Sainsbury’s has said sales dropped over its festive quarter after general merchandise trading was hit by consumer caution and as it held off from heavy discounting.
The supermarket giant – which is planning to snap up rival Asda in a £12 billion deal – saw like-for-like retail sales, including Argos and excluding fuel, fall 1.1% in the 15 weeks to January 5.
Grocery sales rose 0.4% in the 15 weeks to January 5, but this was offset by a 2.3% drop in general merchandise and a 0.2% decline for clothing.
The group said general merchandise sales, including its Argos business, grew “strongly” over the key Christmas weeks, but this was not enough to boost the overall performance.

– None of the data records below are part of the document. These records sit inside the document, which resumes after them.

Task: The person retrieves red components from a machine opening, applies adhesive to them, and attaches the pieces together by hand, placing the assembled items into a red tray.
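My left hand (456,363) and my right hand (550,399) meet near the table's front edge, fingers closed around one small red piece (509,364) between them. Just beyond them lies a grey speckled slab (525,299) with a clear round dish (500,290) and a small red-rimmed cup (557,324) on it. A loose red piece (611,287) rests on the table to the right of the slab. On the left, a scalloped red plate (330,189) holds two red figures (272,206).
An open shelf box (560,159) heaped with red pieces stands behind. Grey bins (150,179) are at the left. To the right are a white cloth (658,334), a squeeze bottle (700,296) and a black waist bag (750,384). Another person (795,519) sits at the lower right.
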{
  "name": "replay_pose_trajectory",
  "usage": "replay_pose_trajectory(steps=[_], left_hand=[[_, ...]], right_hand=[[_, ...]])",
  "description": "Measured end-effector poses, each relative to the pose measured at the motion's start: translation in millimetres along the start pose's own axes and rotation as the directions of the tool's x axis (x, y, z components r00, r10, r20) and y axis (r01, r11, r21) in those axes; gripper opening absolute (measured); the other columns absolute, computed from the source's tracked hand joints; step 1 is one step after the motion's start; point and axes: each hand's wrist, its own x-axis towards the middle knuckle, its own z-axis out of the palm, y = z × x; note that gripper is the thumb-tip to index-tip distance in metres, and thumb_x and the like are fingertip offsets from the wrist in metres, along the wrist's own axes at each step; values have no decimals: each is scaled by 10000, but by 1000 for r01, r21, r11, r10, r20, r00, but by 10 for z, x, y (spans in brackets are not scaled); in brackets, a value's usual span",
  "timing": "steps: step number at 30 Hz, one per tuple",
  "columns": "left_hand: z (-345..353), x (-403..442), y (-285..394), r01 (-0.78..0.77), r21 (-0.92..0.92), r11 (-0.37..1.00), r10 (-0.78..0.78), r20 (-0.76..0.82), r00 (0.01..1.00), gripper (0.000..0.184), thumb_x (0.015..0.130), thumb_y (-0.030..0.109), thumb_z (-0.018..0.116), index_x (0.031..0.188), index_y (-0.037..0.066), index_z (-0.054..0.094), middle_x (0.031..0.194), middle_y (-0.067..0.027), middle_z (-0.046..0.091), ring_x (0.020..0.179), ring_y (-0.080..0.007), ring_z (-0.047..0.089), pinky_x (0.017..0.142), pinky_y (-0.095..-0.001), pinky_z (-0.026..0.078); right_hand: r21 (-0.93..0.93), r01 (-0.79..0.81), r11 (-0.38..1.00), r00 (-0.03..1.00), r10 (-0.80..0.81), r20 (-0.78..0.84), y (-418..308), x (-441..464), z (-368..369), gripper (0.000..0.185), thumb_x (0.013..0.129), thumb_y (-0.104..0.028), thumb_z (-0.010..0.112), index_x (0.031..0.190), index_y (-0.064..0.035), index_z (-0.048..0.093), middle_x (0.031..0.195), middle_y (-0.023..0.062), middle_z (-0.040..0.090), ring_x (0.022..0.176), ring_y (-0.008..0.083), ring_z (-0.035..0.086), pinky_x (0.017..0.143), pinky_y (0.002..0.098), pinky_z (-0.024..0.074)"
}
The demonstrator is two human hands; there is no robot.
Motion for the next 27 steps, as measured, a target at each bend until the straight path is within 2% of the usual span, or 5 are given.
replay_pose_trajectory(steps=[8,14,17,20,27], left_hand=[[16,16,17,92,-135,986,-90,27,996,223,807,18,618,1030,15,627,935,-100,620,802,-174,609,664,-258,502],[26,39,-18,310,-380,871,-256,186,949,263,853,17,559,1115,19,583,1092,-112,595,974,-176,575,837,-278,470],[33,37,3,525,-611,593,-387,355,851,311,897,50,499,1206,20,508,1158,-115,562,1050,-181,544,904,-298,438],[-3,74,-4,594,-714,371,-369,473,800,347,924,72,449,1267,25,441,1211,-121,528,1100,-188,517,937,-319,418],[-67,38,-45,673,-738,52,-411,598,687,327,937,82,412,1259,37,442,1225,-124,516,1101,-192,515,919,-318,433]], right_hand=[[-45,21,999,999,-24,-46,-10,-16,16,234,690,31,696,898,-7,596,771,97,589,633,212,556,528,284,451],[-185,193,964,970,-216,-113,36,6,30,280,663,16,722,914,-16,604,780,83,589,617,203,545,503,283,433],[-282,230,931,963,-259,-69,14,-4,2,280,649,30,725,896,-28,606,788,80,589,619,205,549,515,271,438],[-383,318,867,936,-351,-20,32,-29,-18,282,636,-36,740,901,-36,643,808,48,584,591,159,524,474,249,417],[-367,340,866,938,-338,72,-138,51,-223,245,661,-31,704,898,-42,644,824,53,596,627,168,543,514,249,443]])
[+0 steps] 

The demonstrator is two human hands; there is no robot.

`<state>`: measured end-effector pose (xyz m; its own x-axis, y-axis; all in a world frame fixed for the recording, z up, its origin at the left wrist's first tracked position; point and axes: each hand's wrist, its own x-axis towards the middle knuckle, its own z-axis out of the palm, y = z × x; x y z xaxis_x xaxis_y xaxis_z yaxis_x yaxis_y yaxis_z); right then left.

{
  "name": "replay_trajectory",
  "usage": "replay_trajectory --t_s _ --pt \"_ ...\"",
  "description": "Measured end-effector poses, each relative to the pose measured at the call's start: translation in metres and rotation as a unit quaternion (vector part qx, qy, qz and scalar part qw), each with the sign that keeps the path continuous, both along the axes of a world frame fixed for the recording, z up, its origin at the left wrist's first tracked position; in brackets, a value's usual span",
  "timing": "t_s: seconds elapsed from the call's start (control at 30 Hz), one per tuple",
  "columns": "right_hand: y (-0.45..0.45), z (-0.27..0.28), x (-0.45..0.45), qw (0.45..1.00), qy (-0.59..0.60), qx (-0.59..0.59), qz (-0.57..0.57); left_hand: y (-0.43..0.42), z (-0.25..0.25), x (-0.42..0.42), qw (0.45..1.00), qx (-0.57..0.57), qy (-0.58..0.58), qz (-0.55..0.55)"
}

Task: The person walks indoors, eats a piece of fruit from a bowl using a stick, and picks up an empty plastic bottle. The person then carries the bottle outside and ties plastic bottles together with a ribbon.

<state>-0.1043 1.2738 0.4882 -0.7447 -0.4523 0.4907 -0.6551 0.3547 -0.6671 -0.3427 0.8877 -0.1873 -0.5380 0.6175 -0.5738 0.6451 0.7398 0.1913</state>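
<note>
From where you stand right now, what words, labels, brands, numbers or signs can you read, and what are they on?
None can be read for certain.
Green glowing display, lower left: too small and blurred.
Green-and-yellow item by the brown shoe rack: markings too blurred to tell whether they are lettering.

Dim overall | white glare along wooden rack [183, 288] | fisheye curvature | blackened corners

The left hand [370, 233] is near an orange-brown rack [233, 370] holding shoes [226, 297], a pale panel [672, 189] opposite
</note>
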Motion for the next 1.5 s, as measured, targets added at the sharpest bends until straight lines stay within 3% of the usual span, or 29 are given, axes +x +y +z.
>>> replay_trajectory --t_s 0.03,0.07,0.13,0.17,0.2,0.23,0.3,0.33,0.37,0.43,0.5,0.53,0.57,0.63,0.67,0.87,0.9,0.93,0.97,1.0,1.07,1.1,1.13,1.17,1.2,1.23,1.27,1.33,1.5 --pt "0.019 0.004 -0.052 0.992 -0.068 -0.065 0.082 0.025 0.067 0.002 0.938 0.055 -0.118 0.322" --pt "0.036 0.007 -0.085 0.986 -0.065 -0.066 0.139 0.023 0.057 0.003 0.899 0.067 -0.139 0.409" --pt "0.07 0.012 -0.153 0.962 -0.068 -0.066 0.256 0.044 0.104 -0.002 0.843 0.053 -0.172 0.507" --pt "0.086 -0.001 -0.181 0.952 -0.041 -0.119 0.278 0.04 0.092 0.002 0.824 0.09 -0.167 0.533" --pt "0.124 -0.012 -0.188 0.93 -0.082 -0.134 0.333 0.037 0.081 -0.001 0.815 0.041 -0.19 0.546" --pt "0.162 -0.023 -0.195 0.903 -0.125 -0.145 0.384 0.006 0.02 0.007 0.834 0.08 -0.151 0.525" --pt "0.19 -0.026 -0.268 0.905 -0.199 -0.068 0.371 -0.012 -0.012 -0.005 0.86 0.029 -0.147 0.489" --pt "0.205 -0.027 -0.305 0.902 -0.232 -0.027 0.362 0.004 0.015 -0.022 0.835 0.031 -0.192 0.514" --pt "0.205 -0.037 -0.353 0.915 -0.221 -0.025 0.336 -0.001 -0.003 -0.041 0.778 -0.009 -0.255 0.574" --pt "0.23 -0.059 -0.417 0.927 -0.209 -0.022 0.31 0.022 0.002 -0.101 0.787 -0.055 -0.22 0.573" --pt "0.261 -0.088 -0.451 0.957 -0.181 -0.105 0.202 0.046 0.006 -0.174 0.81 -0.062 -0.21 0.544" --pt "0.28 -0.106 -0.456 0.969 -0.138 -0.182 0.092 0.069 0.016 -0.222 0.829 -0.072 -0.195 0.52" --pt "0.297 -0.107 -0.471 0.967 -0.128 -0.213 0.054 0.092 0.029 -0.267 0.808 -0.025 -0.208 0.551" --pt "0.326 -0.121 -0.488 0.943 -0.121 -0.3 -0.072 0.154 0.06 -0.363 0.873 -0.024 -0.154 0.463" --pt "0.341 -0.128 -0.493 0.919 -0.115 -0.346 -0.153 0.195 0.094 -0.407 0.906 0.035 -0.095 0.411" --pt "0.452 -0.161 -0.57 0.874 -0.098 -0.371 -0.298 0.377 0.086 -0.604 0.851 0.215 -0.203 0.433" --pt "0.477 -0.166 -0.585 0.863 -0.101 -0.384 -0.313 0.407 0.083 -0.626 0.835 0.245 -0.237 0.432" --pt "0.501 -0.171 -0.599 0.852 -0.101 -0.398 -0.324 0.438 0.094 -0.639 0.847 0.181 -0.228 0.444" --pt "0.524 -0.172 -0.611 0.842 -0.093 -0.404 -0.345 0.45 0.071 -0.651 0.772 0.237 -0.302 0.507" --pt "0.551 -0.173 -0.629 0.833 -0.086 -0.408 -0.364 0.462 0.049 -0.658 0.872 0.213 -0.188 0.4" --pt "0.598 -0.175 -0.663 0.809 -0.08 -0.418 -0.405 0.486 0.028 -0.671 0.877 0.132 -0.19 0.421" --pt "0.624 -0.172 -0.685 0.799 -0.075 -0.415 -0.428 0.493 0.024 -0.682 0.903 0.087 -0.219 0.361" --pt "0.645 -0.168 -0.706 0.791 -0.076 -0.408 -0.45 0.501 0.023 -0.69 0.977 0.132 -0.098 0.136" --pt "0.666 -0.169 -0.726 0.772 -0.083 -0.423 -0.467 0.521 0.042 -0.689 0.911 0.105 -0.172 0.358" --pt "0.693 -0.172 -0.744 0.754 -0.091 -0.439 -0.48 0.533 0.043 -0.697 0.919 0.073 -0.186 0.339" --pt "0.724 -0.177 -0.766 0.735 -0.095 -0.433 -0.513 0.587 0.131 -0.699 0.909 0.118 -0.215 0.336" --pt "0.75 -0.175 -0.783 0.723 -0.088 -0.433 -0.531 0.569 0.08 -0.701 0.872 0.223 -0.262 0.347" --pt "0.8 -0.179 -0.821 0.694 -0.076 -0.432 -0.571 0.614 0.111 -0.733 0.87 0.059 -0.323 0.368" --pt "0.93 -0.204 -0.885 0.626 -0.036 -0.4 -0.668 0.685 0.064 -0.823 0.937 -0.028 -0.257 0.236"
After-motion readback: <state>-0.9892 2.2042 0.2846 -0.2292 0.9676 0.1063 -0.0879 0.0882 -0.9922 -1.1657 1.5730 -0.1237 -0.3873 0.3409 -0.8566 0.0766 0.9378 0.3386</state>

Mr Coupe added: “Sales declined in the quarter due to cautious customer spending and our decision to reduce promotional activity across Black Friday.
“Clothing performed well, with strong full-price sales growth in a tough market.
“Retail markets are highly competitive and very promotional, and the consumer outlook continues to be uncertain.”
It also marks a change in fortunes after Sainsbury’s enjoyed a 1% sales rise in the previous quarter and saw festive sales lift 1.1% a year ago.
Industry data on Tuesday pointed to a tough Christmas for Sainsbury’s, with Kantar Worldpanel saying the chain was the worst performer of the Big Four with its market share dropping to 16.2% over the 12 weeks to December 31, down from 16.5% a year earlier.
In its update, Sainsbury’s said food price inflation fell back to its lowest level for two years over the quarter.
It also said Argos outperformed a “weak” market and added that its Fast Track service had proved popular, with sales up 8%.
Across its supermarkets, online sales rose 6% and convenience stores saw 3% growth in the quarter.